**Exercise objective**
Report the number of lines in these entries that contain "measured". Write only the number.

+===+

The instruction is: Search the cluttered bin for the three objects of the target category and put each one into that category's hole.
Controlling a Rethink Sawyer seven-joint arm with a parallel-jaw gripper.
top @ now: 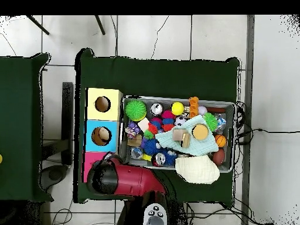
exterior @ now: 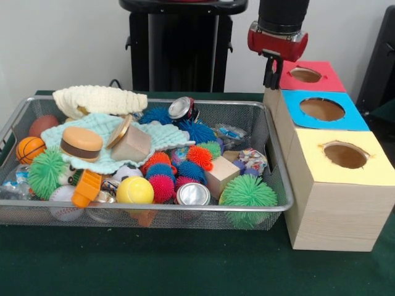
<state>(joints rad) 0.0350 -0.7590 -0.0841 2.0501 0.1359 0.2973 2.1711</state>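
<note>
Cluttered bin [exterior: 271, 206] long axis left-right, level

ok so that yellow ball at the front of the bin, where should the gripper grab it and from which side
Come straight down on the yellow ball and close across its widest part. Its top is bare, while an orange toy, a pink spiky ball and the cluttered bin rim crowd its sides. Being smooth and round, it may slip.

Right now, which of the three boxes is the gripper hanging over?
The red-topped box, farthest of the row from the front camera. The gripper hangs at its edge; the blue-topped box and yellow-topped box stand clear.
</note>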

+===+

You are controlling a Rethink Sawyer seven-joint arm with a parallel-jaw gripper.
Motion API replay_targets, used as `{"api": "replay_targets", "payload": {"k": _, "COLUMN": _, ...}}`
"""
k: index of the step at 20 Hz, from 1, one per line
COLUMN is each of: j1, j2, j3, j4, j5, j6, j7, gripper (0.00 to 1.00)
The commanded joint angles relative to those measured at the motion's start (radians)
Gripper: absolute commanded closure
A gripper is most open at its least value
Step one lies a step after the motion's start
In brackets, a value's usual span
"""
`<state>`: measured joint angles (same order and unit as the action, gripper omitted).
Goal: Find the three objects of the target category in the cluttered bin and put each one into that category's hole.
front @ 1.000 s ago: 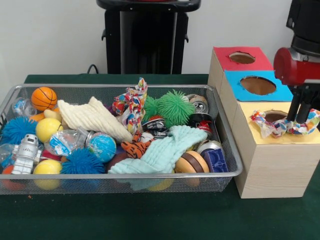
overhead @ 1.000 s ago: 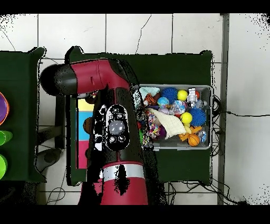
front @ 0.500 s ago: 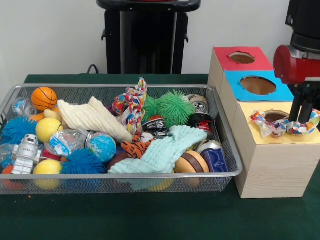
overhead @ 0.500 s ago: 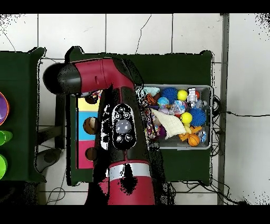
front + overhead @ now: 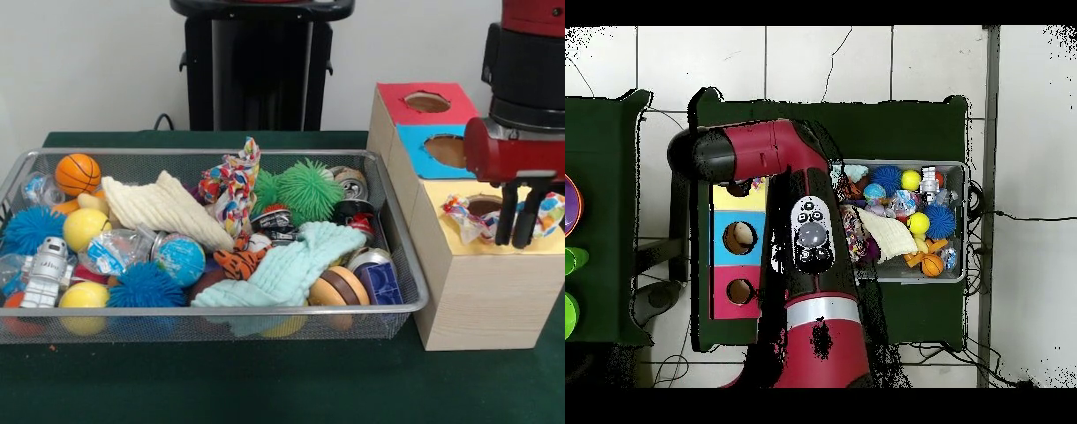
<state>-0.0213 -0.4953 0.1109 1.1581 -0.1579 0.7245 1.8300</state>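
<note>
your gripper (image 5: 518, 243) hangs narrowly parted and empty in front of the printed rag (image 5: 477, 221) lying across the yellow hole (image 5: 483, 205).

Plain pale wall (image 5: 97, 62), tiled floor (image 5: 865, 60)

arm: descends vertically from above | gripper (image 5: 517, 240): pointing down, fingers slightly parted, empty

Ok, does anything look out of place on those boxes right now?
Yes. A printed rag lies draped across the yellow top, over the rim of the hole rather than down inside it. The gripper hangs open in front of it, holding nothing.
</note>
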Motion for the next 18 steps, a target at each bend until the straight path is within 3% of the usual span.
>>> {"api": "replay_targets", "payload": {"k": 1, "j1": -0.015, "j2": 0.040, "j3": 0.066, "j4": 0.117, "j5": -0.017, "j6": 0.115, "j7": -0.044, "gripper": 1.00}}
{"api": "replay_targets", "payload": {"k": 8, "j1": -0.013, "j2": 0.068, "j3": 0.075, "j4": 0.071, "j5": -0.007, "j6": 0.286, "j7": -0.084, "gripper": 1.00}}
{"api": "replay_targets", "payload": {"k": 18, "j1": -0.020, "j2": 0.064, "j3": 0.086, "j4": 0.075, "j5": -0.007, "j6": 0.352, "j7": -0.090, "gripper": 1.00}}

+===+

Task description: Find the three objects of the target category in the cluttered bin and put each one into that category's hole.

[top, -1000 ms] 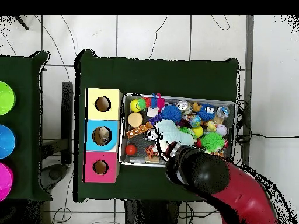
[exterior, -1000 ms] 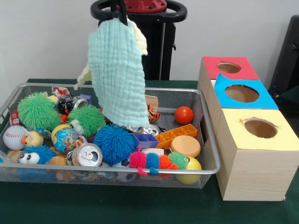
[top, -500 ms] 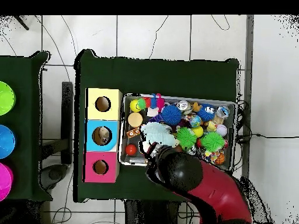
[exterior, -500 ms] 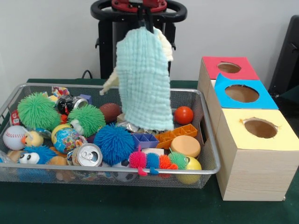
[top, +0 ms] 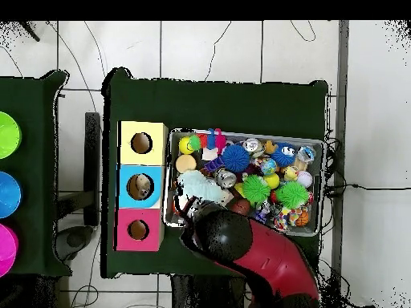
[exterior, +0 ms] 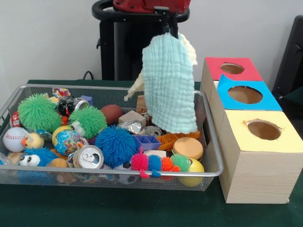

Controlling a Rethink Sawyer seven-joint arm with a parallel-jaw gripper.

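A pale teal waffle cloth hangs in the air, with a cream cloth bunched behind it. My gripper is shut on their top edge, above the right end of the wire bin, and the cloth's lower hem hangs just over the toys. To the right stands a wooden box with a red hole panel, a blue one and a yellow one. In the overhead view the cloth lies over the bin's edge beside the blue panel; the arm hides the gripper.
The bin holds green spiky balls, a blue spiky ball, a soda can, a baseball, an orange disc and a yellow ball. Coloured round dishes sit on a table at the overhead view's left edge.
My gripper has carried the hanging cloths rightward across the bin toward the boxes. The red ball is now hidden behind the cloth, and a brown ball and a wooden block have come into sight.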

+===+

**Written solution**
2